Dataset records:
══════════════════════════════

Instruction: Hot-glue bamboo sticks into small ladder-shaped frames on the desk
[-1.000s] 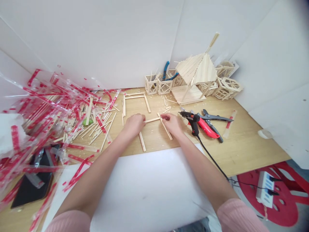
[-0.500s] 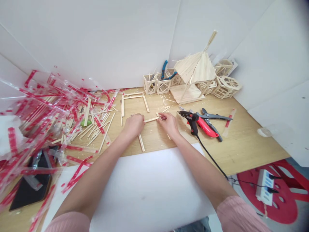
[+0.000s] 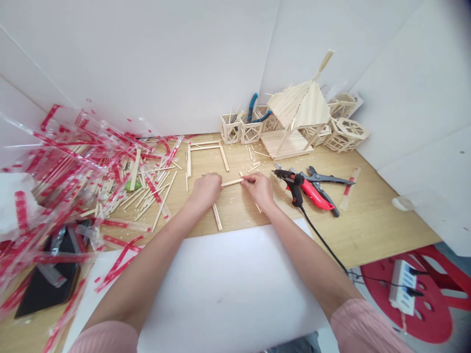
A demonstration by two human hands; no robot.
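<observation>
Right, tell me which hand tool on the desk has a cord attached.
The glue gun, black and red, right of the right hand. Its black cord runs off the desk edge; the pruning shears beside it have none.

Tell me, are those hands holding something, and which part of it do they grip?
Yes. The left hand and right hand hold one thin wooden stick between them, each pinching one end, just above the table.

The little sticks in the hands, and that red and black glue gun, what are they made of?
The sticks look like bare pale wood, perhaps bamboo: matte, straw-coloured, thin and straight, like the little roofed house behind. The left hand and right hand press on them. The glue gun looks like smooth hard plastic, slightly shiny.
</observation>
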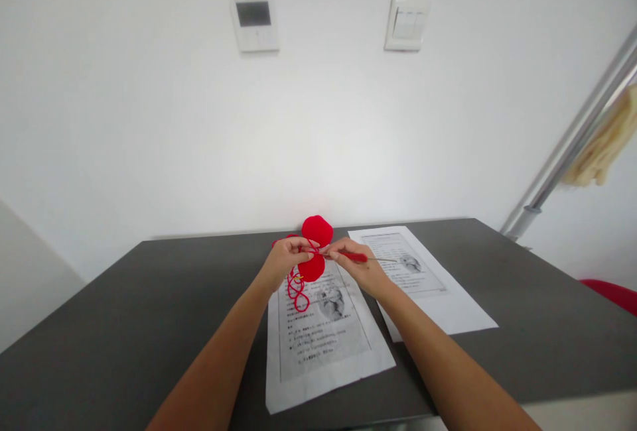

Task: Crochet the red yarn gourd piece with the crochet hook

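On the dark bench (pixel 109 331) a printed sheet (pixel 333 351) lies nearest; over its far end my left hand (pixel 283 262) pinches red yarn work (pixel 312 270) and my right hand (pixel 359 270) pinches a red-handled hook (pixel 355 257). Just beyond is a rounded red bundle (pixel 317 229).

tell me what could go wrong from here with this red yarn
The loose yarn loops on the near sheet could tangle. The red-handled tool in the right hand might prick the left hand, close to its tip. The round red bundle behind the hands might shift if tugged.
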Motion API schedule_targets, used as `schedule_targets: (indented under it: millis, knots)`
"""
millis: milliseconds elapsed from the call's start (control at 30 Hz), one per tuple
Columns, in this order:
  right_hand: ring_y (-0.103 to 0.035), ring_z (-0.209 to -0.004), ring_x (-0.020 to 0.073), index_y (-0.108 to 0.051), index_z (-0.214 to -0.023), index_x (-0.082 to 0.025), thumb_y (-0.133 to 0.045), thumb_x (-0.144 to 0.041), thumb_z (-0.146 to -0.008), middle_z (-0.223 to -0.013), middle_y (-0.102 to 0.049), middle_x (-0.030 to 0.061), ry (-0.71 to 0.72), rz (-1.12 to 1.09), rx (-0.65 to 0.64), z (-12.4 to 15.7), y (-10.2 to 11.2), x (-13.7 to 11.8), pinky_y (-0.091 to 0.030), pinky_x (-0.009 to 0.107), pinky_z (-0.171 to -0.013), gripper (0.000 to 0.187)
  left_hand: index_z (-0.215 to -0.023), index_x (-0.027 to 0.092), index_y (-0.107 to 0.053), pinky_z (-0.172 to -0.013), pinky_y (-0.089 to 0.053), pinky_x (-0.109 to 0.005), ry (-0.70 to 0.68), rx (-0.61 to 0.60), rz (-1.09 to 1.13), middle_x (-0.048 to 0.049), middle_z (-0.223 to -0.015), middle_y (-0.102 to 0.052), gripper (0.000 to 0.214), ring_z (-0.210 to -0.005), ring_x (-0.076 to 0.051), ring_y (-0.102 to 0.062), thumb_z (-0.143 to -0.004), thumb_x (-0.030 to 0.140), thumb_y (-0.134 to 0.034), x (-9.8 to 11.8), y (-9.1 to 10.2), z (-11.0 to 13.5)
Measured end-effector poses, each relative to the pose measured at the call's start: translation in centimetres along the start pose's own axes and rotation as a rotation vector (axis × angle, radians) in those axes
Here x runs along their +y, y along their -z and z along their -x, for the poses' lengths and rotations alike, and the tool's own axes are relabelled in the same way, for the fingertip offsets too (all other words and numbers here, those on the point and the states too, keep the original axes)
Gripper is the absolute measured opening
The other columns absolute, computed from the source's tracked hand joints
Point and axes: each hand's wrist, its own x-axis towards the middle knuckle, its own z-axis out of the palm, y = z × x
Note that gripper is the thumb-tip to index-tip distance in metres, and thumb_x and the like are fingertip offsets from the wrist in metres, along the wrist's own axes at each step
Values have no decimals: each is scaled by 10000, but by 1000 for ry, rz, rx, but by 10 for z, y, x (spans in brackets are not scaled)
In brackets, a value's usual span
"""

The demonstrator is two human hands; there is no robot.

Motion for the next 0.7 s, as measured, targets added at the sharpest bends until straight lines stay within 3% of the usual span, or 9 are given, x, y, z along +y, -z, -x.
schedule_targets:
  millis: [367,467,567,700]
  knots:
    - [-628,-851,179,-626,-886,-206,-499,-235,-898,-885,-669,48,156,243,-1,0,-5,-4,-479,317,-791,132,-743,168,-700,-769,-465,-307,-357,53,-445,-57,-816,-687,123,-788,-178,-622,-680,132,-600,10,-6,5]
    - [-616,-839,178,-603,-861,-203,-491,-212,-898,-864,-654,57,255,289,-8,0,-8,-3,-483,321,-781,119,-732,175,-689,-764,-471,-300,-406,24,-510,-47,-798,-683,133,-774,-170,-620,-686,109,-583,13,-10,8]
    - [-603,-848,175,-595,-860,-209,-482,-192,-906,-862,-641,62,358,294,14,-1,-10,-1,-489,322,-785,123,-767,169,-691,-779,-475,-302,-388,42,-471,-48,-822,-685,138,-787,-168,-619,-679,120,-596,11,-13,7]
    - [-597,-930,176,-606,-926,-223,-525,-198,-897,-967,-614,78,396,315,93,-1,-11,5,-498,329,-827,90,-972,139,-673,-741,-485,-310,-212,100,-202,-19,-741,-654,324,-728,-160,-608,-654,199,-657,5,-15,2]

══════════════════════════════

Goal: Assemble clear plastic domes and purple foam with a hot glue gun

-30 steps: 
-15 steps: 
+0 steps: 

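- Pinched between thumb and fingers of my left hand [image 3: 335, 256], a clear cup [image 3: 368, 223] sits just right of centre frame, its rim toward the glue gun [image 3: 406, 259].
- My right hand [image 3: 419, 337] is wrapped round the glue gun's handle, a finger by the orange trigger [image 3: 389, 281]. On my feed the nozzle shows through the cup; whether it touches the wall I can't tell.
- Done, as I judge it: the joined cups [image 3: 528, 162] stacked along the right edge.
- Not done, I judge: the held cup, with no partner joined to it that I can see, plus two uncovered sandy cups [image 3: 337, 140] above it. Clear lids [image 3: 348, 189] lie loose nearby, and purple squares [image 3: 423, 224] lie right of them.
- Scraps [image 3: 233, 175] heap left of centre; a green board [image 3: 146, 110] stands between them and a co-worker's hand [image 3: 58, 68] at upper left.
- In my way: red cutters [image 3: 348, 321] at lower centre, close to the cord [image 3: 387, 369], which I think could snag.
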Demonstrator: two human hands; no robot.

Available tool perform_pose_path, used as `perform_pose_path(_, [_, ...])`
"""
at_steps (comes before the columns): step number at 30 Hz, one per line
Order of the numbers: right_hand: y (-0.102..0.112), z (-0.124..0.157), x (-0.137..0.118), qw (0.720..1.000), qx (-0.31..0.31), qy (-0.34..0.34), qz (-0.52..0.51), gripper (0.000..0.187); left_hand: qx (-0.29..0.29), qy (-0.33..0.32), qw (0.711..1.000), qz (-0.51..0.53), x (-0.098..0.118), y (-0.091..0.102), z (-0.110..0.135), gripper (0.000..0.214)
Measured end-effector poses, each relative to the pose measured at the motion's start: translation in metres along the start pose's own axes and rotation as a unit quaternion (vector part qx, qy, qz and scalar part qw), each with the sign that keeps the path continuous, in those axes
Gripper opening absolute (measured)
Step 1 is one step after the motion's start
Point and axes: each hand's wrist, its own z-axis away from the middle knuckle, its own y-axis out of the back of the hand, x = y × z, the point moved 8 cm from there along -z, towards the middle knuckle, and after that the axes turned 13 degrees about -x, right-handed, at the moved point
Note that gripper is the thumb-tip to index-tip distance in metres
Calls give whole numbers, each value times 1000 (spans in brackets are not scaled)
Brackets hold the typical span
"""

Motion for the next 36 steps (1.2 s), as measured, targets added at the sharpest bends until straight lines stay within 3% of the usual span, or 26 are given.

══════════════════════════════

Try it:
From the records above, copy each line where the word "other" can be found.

Written response:
Here x runs along their +y, y along their -z and z along their -x, for the poses' lengths and rotations alike, and the tool's own axes are relabelled in the same way, for the fingertip offsets too (all other words and numbers here, those on the point and the states too, keep the original axes)
The other columns absolute, computed from the source's tracked hand joints

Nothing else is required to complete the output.